Only the lines from the top of the following listing through the line with "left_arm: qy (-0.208" belong in your answer, exactly as written.

### RECORDED INFORMATION
________
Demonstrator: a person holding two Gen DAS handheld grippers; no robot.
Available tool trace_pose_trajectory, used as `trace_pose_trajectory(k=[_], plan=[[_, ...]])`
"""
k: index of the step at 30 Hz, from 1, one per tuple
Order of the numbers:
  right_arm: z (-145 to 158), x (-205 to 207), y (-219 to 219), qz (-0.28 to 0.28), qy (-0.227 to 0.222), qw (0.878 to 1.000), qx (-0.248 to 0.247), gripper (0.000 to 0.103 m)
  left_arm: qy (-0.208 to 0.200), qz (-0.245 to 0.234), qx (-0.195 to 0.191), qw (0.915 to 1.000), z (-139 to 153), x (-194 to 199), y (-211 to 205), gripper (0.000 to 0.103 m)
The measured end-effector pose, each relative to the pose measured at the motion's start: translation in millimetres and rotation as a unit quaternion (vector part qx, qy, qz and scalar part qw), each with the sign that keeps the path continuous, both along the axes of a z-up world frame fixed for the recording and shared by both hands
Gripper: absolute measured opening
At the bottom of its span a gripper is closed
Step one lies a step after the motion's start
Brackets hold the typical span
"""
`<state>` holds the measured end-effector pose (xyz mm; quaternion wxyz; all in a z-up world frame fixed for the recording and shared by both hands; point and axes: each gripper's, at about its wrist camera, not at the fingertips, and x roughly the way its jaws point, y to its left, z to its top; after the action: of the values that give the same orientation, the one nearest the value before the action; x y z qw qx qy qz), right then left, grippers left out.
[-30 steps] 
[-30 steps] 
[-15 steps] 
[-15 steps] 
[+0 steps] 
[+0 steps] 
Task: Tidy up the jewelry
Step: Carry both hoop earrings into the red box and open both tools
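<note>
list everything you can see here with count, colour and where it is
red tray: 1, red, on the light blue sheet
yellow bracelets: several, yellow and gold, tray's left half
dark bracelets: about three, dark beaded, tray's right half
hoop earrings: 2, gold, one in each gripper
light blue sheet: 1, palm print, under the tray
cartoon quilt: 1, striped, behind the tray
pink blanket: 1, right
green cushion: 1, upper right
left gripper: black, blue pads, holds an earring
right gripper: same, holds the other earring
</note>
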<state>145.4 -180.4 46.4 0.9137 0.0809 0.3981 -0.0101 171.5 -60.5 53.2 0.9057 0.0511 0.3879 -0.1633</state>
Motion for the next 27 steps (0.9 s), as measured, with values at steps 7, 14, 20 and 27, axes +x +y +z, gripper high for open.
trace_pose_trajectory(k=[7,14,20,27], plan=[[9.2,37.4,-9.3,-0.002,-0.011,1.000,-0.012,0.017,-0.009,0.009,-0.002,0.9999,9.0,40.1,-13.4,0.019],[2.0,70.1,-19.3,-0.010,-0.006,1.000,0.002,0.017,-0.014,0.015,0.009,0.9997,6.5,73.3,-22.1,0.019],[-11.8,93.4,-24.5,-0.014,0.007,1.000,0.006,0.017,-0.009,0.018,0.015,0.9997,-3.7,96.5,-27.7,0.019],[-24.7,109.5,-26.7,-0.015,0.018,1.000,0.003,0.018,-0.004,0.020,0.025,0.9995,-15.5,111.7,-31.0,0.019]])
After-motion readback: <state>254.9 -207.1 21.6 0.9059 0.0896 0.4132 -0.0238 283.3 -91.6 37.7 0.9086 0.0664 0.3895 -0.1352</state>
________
### ANSWER TO THIS EXERCISE
Demonstrator: a person holding two Gen DAS handheld grippers; no robot.
Available tool trace_pose_trajectory, used as `trace_pose_trajectory(k=[_], plan=[[_, ...]])`
"""
k: index of the step at 30 Hz, from 1, one per tuple
Order of the numbers:
  right_arm: z (-145 to 158), x (-205 to 207), y (-219 to 219), qz (-0.28 to 0.28), qy (-0.227 to 0.222), qw (0.878 to 1.000), qx (-0.248 to 0.247), gripper (0.000 to 0.103 m)
  left_arm: qy (-0.208 to 0.200), qz (-0.245 to 0.234), qx (-0.195 to 0.191), qw (0.915 to 1.000), z (-139 to 153), x (-194 to 199), y (-211 to 205), gripper (0.000 to 0.103 m)

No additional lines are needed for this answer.